Кавалер вспыхнул от удовольствия.

– Мое имя – граф Нейпперг, – тихим голосом ответил он. – Я нахожусь на службе его величества как генеральный консул. На сегодняшнее утро я как раз получил аудиенцию у императора и прошу вас, ваше высочество, милостиво извинить меня: я должен вернуться домой и переодеться для представления его величеству.

– Идите, граф! Я извинюсь за вас перед моим отцом, который, узнав, что это я виновата в вашем опоздании, уже заранее простит вас.

И она еще раз улыбнулась Нейппергу.

А он из этой нечаянной встречи на берегу пруда вынес неизгладимое впечатление, глубокое, как рана.

С этого дня малоподвижному девичьему воображению Марии Луизы иногда рисовался образ Нейпперга, но неясно и не смущая ее сердца мыслью или желанием, которые она не могла бы доверить отцу или своей воспитательнице. Психологический момент еще не наступил, и слово «любовь» имело для принцессы лишь значение любви христианской или родственной. Она не забыла Нейпперга, даже иногда думала, что с удовольствием встретила бы его при дворе своего отца, но ожидание этой встречи не возбуждало в ней никаких страстных мечтаний.

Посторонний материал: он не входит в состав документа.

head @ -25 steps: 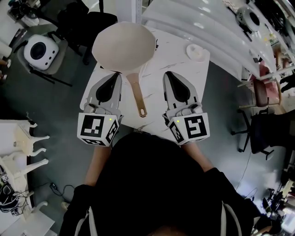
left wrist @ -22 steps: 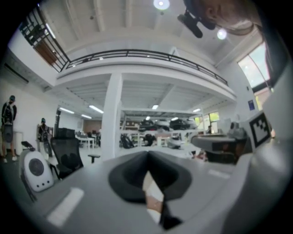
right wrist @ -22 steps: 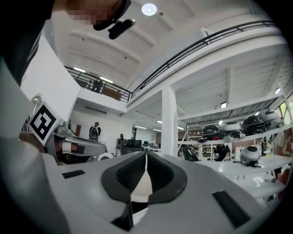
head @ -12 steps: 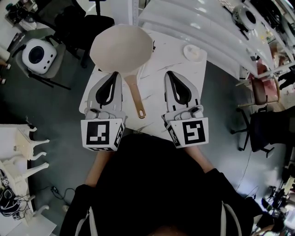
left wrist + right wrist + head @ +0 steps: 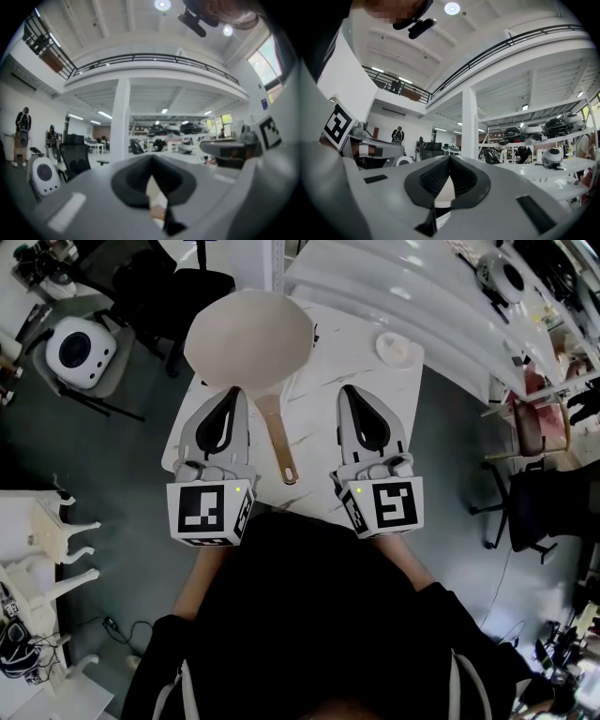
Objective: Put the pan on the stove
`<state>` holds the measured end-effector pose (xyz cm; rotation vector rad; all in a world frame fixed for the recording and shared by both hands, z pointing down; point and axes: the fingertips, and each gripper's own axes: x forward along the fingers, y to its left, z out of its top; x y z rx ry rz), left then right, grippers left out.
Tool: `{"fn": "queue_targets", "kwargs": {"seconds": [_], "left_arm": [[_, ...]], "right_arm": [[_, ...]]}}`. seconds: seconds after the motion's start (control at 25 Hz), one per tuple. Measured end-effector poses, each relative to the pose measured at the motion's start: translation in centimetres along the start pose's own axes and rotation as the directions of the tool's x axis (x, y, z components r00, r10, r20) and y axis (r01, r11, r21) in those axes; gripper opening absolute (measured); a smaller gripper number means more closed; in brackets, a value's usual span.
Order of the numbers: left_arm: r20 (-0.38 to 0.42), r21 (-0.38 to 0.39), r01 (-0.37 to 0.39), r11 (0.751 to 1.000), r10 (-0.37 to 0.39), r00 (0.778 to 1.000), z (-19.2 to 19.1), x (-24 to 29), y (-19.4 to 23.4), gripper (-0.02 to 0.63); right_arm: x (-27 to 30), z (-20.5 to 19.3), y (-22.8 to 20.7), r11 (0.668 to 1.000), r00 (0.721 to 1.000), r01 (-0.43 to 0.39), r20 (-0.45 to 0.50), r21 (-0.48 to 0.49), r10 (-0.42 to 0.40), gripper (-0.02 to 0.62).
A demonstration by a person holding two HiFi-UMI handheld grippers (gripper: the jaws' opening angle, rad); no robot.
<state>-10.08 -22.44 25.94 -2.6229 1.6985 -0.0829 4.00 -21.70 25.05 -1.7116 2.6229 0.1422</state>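
Beige pan (image 5: pixel 248 338) sits at the far end of the table (image 5: pixel 314 418). Its handle (image 5: pixel 277 439) lies between left gripper (image 5: pixel 231 393) and right gripper (image 5: pixel 349 392). Jaws of all 2 fully closed, holding nothing.

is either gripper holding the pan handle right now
No, the pan handle sits untouched between the left gripper and the right gripper, both shut and clear of it.
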Motion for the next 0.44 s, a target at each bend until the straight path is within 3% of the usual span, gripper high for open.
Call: {"fn": "queue_targets", "kwargs": {"seconds": [0.44], "left_arm": [[-0.025, -0.008, -0.002, 1.000, 0.002, 1.000, -1.2, 0.7, 0.5, 0.008]], "right_arm": [[0.9, -1.1, -0.3, 1.000, 1.000, 0.007, -0.021, 0.006, -0.007, 0.020]]}}
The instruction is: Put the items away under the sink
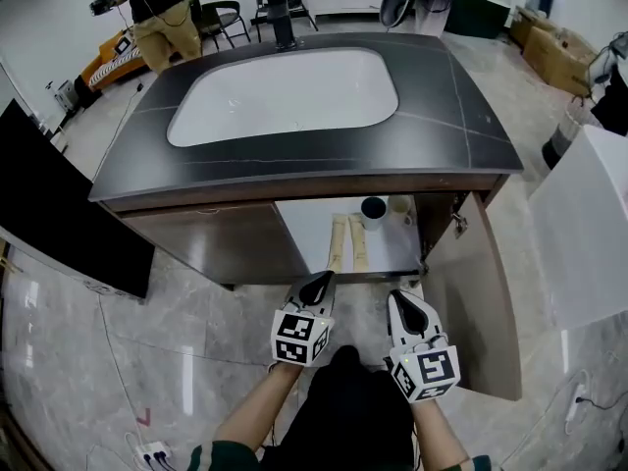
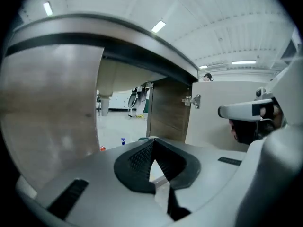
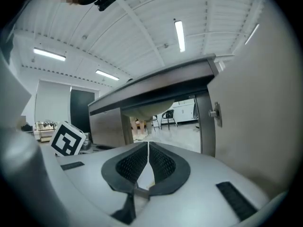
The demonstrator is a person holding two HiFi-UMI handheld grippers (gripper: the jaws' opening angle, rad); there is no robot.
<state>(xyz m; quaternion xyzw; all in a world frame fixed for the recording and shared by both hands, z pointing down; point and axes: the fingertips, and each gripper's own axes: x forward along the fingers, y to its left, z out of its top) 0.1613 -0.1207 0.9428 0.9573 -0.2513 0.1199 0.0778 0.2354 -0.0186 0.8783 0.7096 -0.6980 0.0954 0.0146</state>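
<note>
Tan tubes [image 1: 337, 243] — long axes front-to-back

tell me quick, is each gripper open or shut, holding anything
Left gripper: shut, holding nothing.
Right gripper: shut, holding nothing.
</note>
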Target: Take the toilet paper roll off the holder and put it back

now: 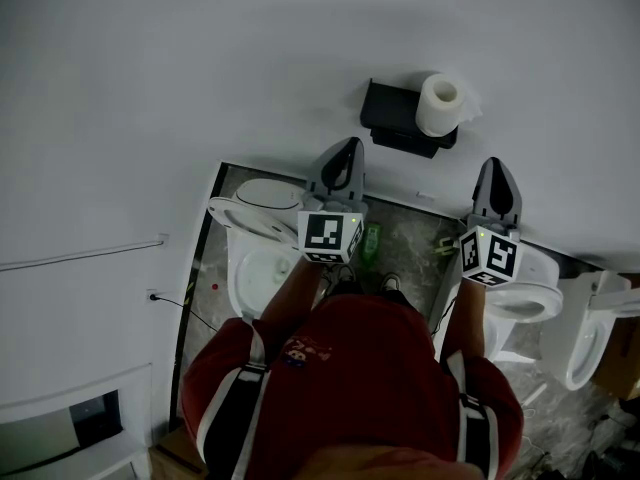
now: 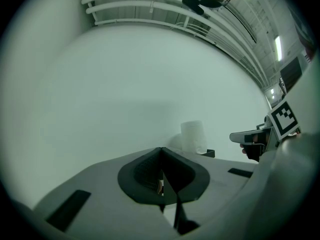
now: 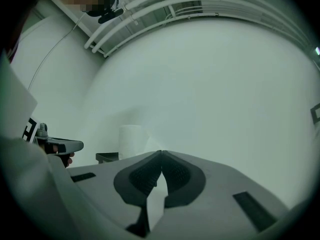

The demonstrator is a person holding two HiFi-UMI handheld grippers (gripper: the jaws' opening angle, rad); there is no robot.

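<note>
A white toilet paper roll (image 1: 438,104) stands on a black holder (image 1: 395,118) fixed to the white wall. My left gripper (image 1: 347,146) is below and left of the holder, apart from it, with its jaws shut and nothing between them. My right gripper (image 1: 497,166) is below and right of the roll, also shut and empty. In the left gripper view the roll (image 2: 193,136) shows beyond the closed tips (image 2: 161,149), slightly to the right. The right gripper view has the roll (image 3: 131,140) and holder (image 3: 106,157) left of its closed tips (image 3: 161,152).
Below the wall, white toilets (image 1: 255,258) (image 1: 530,298) (image 1: 590,338) stand in a row on a grey marbled floor. A green bottle (image 1: 372,243) sits between the first two. The person's red top fills the lower middle of the head view.
</note>
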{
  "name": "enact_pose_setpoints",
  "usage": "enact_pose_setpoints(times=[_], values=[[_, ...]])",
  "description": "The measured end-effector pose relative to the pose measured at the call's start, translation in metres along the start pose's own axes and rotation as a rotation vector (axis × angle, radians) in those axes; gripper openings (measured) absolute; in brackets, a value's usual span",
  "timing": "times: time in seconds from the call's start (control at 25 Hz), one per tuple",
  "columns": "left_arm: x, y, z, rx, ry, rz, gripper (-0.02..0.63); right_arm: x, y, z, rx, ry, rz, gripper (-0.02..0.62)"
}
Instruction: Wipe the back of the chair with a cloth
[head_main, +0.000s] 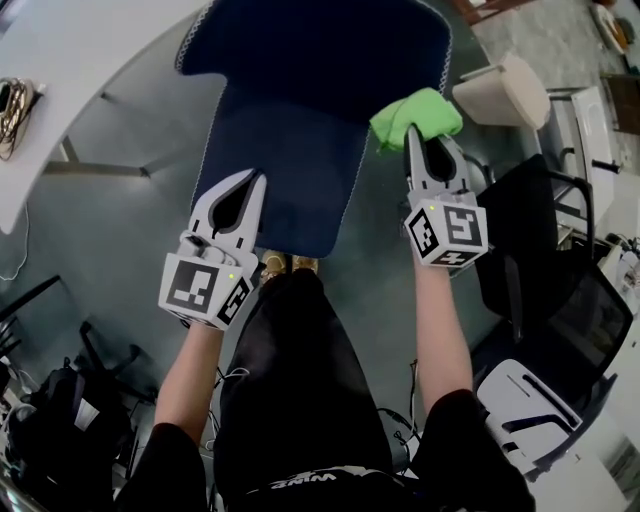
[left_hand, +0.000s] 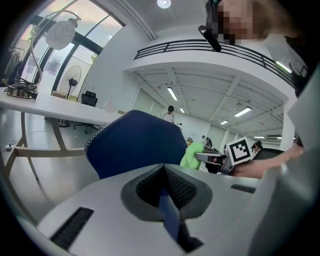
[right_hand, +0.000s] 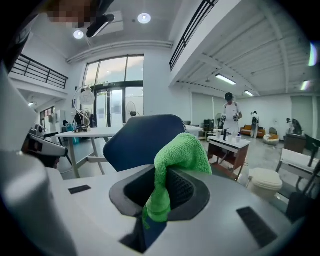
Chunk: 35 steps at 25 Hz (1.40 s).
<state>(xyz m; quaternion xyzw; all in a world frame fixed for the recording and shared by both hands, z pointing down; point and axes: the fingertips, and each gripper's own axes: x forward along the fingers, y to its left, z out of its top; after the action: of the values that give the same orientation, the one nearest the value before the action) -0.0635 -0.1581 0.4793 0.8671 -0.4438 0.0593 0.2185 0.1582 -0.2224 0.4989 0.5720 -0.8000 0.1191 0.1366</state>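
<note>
The dark blue chair back (head_main: 300, 90) stands in front of me, its top edge (head_main: 290, 235) nearest my body. In the left gripper view the chair back (left_hand: 137, 142) rises just beyond the jaws; the right gripper view shows the chair back (right_hand: 142, 137) behind the cloth. My right gripper (head_main: 418, 132) is shut on a green cloth (head_main: 415, 117), held at the chair back's right edge. The cloth (right_hand: 175, 162) hangs out of the jaws. My left gripper (head_main: 255, 182) is shut and holds nothing, over the chair back's left part.
A white table (head_main: 50, 70) with cables stands at the left. A cream stool (head_main: 505, 90) and black office chairs (head_main: 560, 300) crowd the right side. A black bag (head_main: 60, 430) lies on the grey floor at lower left. A person (right_hand: 230, 115) stands far off.
</note>
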Motion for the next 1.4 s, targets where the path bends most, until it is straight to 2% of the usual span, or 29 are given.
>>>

Известие о браке с французским императором не давало ей ни малейшего повода думать, что это событие может иметь какое-либо отношение к графу Нейппергу, поэтому она очень удивилась, когда Франц II сказал ей:

– Нет, милое дитя, дело идет не о таком сотоварище, каким был для тебя твой Зозо. Я хочу дать тебе шталмейстера – благородного дворянина, во всех отношениях достойного такого доверенного поста; придворного кавалера, который будет служить тебе при чужом для тебя дворе, будет всегда около тебя, своим присутствием напоминая тебе твою родину, беседуя с тобой о твоем отце и родных – обо всем, что ты покидаешь здесь навеки. Ты поняла меня? Ты должна с кротостью и добротой относиться к этому представителю моей власти, к поверенному, а в случае нужды – даже защитнику, которого я приставлю к тебе.